Antoine Oury - 23.01.2014

Manga/BD/comics - Comics - British Library - exposition - Comics Unmasked


Qu'en pense la Reine ? La respectable British Library a visiblement retrouvé le chemin vers ses collections les moins soignées de ces dernières années, celles des comics, qu'elle exposera cet été dans Comics Unmasked : Art and Anarchy in the UK. L'occasion de redécouvrir des titres au succès populaire indéniable, longtemps considérés comme mineurs malgré l'influence exercée sur les dessinateurs contemporains.

 


25th August 2012

Les « Contes de l'Inconnu... racontés par Misty », tout un programme...
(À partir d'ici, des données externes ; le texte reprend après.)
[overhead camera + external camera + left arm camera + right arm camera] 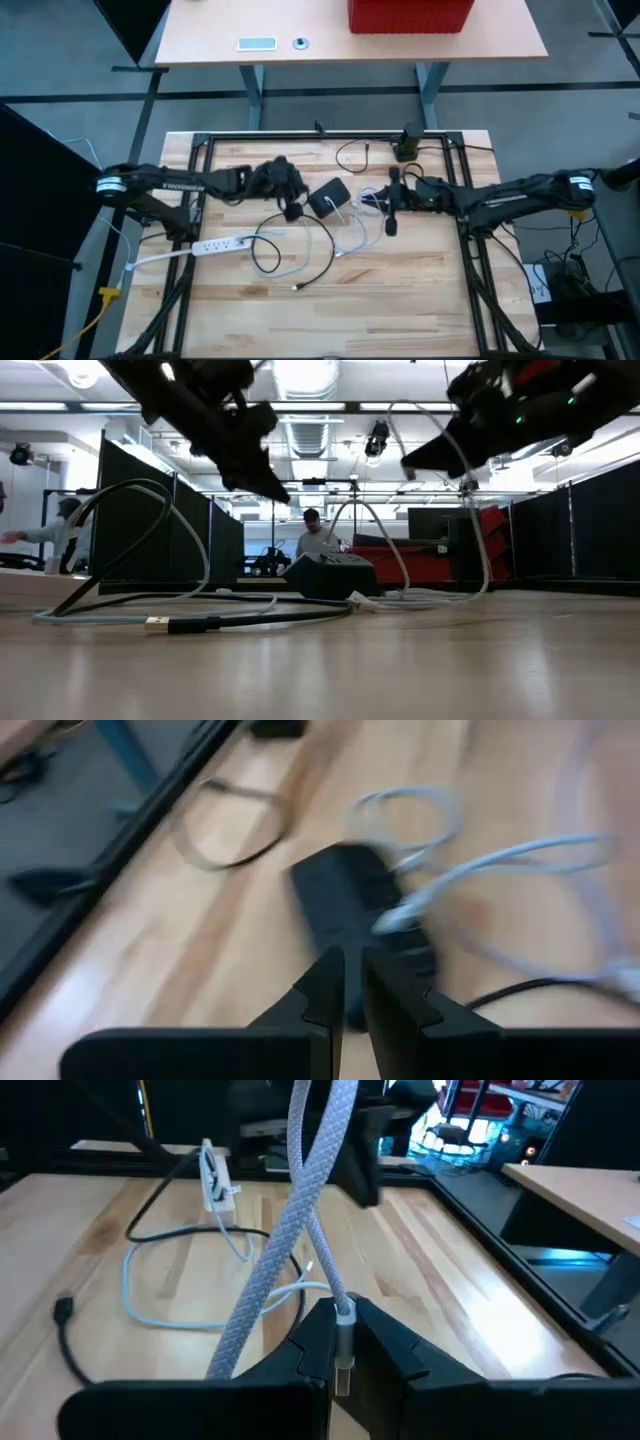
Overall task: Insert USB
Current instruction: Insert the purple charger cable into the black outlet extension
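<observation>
Right gripper clamped on the metal plug of the grey braided cable, plug held in line with the fingers, cable trailing up and away; black charger block sits on the worktop just to its left, between the two arms; left gripper closed on nothing, hovering close over the block; right arm carries the plug, so insertion likely runs leftward toward the block.

The left gripper has its dark fingers nearly together, nothing visible between them. Just beyond lies a black box on the wooden table, with pale grey cables looping beside it.
</observation>
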### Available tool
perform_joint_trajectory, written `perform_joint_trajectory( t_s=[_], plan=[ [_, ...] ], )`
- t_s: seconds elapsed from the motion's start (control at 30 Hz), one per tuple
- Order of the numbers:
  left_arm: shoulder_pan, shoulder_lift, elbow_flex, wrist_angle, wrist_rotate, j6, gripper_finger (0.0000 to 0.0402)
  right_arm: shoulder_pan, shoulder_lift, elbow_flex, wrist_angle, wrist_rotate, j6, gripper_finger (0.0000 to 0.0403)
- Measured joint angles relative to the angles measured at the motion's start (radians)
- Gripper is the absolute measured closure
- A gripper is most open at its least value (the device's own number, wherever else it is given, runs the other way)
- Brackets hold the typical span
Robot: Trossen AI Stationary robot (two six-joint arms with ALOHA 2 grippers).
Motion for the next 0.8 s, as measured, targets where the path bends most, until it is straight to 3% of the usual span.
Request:
perform_joint_trajectory(
  t_s=[0.17,0.43,0.67,0.8],
  plan=[
    [0.091,0.023,0.002,-0.01,0.052,0.09,0.0377,-0.029,0.189,-0.011,0.165,-0.068,0.024,0.0389],
    [0.147,0.114,0.001,-0.005,0.201,0.212,0.0377,-0.045,0.51,-0.055,0.705,-0.098,0.059,0.0389],
    [0.164,0.25,0.009,0.012,0.262,0.355,0.0377,-0.076,0.73,0.037,0.755,-0.095,0.107,0.0389],
    [0.164,0.316,0.02,0.031,0.263,0.391,0.0377,-0.092,0.74,0.049,0.73,-0.093,0.145,0.0389]
  ],
)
(themostinept, CC BY-SA 2.0)

 

 

Le directeur exécutif de la bibliothèque, Roly Keating, le reconnaît sans faire de difficultés : « Pour être honnêtes, nous n'avions pas accordé à ce secteur de nos collections la somme de recherches et d'études que nous avons pu appliquer à d'autres éléments issus d'une culture plus noble », explique-t-il. « Aujourd'hui, nous proposons à ce secteur sa vengeance. »

 

Et une grande exposition, qui s'ouvrira cet été, et permettra enfin de valoriser les stocks de comics conservés dans les rayonnages de la British Library. Ils dessinent une tout autre approche du comics, par rapport à la tradition américaine, avec des récits beaucoup plus variés que les traditionnelles histoires de super héros. Ainsi de Misty, labellisé « comics de filles » en raison de son héroïne : les illustrations étaient pourtant « noires, bizarres, psychologiquement assez dures », d'après les commissaires de l'exposition.

 

Comme son homologue américain, l'industrie britannique du comics n'a pas échappé à la censure, et la collection Nasty Tales fut l'une de ses victimes : le procès intenté à cette série de comics devint lui-même sujet d'un fascicule, The Trials of Nasty Tales, retrouvé dans les fonds de la British Library. La signature est bien connue, puisque c'est Dave Gibbons qui avait exécuté ce récit : « J'allais dans une école très traditionnelle où l'on avait l'habitude de fouiller les bureaux pour brûler les comics des élèves. 40 ans plus tard, ils m'invitent à l'école pour des lectures publiques de romans graphiques », explique l'auteur de Watchmen, notamment.

 

Parmi les autres curiosités à découvrir, les commissaires de l'exposition ont ressorti des exemplaires de l'Illustrated London News, journal du XIXe siècle qui présentait dans ses colonnes des ancêtres des fameux strips. « Pour les gens comme moi qui s'interrogent sur l'origine des comics et de leurs lecteurs, cela indique que les Victoriens de toutes les classes sociales lisaient et aimaient des comics », souligne Paul Gravett.